🤖 AI Summary
This work addresses the limited interpretability of existing fault diagnosis models, which often fail to explain why a fault occurs or how to rectify it, and the challenge of directly applying large language models due to the semantic gap between industrial time-series signals and natural language. To bridge this gap, the authors propose S2S-FDD, a novel framework featuring a signal-to-semantic transformation operator that maps temporal characteristics—such as trends, periodicity, and anomalies—into natural language descriptions. Integrated with a multi-round tree-based diagnostic mechanism, the framework fuses historical maintenance records and dynamic signal queries to enable zero-shot, interpretable fault diagnosis. The approach supports human-in-the-loop feedback for iterative refinement and demonstrates strong effectiveness and practicality in zero-shot settings on multiphase flow industrial data.
📝 Abstract
Fault diagnosis is critical for the safe operation of industrial systems.
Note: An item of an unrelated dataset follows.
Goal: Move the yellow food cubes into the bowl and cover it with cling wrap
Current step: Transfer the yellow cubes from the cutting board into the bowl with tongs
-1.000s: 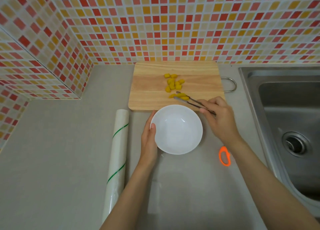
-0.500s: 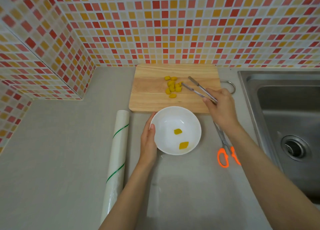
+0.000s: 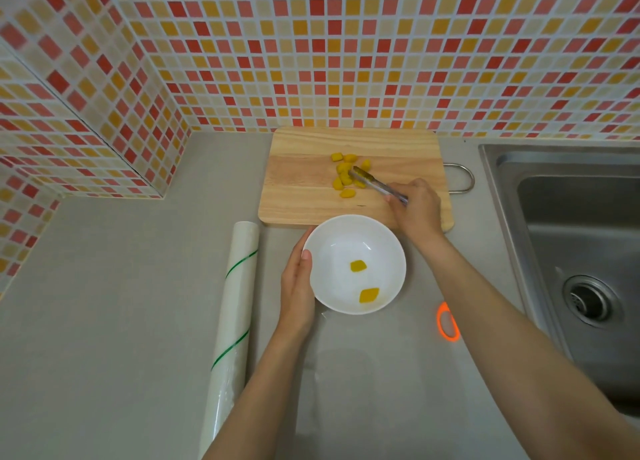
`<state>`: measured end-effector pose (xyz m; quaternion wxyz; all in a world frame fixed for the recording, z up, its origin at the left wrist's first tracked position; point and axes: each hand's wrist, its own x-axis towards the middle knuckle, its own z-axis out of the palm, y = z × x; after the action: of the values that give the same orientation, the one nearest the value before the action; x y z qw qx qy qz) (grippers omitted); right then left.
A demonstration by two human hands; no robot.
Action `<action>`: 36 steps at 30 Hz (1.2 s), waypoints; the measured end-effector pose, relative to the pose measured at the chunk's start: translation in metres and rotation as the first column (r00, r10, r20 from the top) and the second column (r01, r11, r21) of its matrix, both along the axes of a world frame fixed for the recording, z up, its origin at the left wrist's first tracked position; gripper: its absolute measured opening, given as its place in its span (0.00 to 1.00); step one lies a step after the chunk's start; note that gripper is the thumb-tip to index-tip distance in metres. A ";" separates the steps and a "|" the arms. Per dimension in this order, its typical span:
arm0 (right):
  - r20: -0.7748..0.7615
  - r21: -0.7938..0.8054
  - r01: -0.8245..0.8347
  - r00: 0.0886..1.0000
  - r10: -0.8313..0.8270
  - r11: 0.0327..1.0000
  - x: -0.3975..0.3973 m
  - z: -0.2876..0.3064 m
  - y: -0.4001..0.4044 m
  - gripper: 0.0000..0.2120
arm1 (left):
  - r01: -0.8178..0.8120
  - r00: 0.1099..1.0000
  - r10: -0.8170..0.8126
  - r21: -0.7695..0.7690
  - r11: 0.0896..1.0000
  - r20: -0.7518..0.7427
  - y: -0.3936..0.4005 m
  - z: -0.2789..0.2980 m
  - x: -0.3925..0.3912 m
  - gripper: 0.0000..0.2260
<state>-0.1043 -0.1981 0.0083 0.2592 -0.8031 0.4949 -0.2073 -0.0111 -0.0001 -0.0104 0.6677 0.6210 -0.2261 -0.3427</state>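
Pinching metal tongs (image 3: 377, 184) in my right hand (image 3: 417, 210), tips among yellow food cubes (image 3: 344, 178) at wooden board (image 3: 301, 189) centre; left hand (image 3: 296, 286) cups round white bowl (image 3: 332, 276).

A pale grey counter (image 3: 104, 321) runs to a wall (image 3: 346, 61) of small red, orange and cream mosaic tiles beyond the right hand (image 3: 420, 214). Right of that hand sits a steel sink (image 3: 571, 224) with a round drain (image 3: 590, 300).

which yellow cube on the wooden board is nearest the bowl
The lone yellow food cube, set apart nearer the camera; the other cubes cluster farther back.
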 end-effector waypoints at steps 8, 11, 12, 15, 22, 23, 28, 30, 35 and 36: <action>0.212 -0.045 -0.037 0.976 0.046 0.998 -0.034 0.034 0.040 0.12 | -0.006 1.000 0.006 0.005 1.000 -0.015 0.001 0.002 -0.001 0.16; 0.246 -0.040 -0.141 0.958 0.147 0.989 -0.054 0.045 0.067 0.12 | -0.005 1.000 0.005 0.005 1.000 -0.021 0.000 0.002 -0.001 0.16; 0.224 -0.018 -0.192 0.956 0.192 0.981 -0.060 0.046 0.074 0.12 | -0.003 1.000 0.003 0.004 1.000 -0.019 0.000 0.003 -0.001 0.15; 0.134 0.079 -0.292 0.951 0.280 0.953 -0.071 0.050 0.082 0.16 | 0.003 1.000 -0.003 0.000 1.000 -0.023 0.001 0.002 -0.001 0.17; 0.159 -0.038 -0.118 0.980 0.123 0.992 -0.061 0.054 0.048 0.17 | -0.001 0.999 0.001 0.005 1.000 -0.032 0.000 0.002 0.000 0.15; 0.111 -0.037 -0.085 0.990 0.088 0.996 -0.057 0.049 0.039 0.17 | -0.002 0.999 0.002 0.004 1.000 -0.034 0.000 0.002 0.000 0.15; -0.191 0.052 -0.108 0.975 0.116 0.993 -0.038 0.015 0.016 0.16 | -0.007 0.999 0.008 0.009 1.000 -0.037 0.000 0.000 0.000 0.16; -0.160 0.032 -0.116 0.980 0.119 0.993 -0.033 0.008 0.017 0.13 | -0.011 0.999 0.012 0.011 1.000 -0.034 0.000 0.000 0.000 0.16; -0.058 -0.035 -0.103 0.993 0.101 0.994 -0.034 0.015 0.023 0.12 | -0.012 0.999 0.013 0.014 1.000 -0.039 0.000 0.000 -0.001 0.16; -0.009 -0.046 -0.096 0.995 0.095 0.994 -0.035 0.019 0.026 0.12 | -0.012 0.999 0.012 0.017 1.000 -0.036 0.000 0.000 0.000 0.16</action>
<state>-0.1397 -0.1719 0.0277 0.2485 -0.8323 0.4520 -0.2031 -0.0115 -0.0001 -0.0107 0.6685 0.6217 -0.2076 -0.3515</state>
Conventional diagnosis models typically produce abstract outputs such as anomaly scores or fault categories, failing to answer critical operational questions like "Why" or "How to repair". While large language models (LLMs) offer strong generalization and reasoning abilities, their training on discrete textual corpora creates a semantic gap when processing high-dimensional, temporal industrial signals. To address this challenge, we propose a Signals-to-Semantics fault diagnosis (S2S-FDD) framework that bridges high-dimensional sensor signals with natural language semantics through two key innovations: We first design a Signal-to-Semantic operator to convert abstract time-series signals into natural language summaries, capturing trends, periodicity, and deviations. Based on the descriptions, we design a multi-turn tree-structured diagnosis method to perform fault diagnosis by referencing historical maintenance documents and dynamically querying additional signals. The framework further supports human-in-the-loop feedback for continuous refinement. Experiments on the multiphase flow process show the feasibility and effectiveness of the proposed method for explainable zero-shot fault diagnosis.